## Problem to work on
With the pictures omitted, transcribe each line below exactly as it is.

## Supplied material
|---|

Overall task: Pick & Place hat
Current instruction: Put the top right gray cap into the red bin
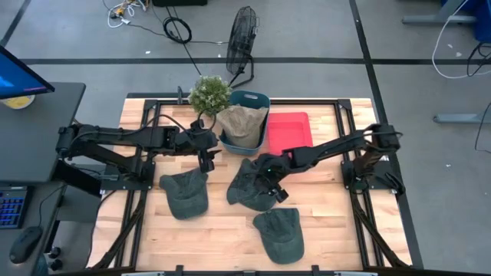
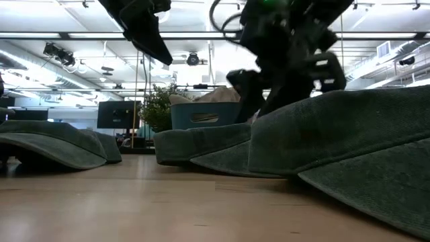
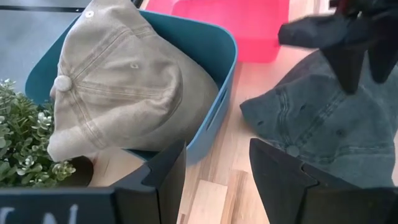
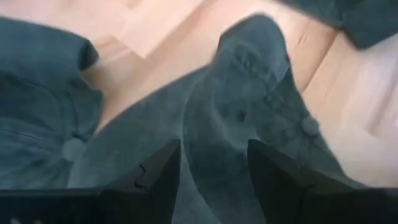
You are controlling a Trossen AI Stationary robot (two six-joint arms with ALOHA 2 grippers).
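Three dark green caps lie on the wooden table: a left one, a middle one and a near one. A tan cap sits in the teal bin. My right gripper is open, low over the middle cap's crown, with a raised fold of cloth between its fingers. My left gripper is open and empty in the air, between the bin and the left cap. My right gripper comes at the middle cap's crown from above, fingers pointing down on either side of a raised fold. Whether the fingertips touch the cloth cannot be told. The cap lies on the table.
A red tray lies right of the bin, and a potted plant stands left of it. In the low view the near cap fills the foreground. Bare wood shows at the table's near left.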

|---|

## Result of this exercise
Overall task: Pick & Place hat
Current instruction: Put the top right gray cap into the red bin
You are controlling a Trossen AI Stationary robot (two six-joint arms with ALOHA 2 grippers).
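Three dark green caps lie on the wooden table: a left one, a middle one and a near one. A tan cap sits in the teal bin. My right gripper is open, low over the middle cap's crown, with a raised fold of cloth between its fingers. My left gripper is open and empty in the air, between the bin and the left cap. My right gripper comes at the middle cap's crown from above, fingers pointing down on either side of a raised fold. Whether the fingertips touch the cloth cannot be told. The cap lies on the table.
A red tray lies right of the bin, and a potted plant stands left of it. In the low view the near cap fills the foreground. Bare wood shows at the table's near left.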

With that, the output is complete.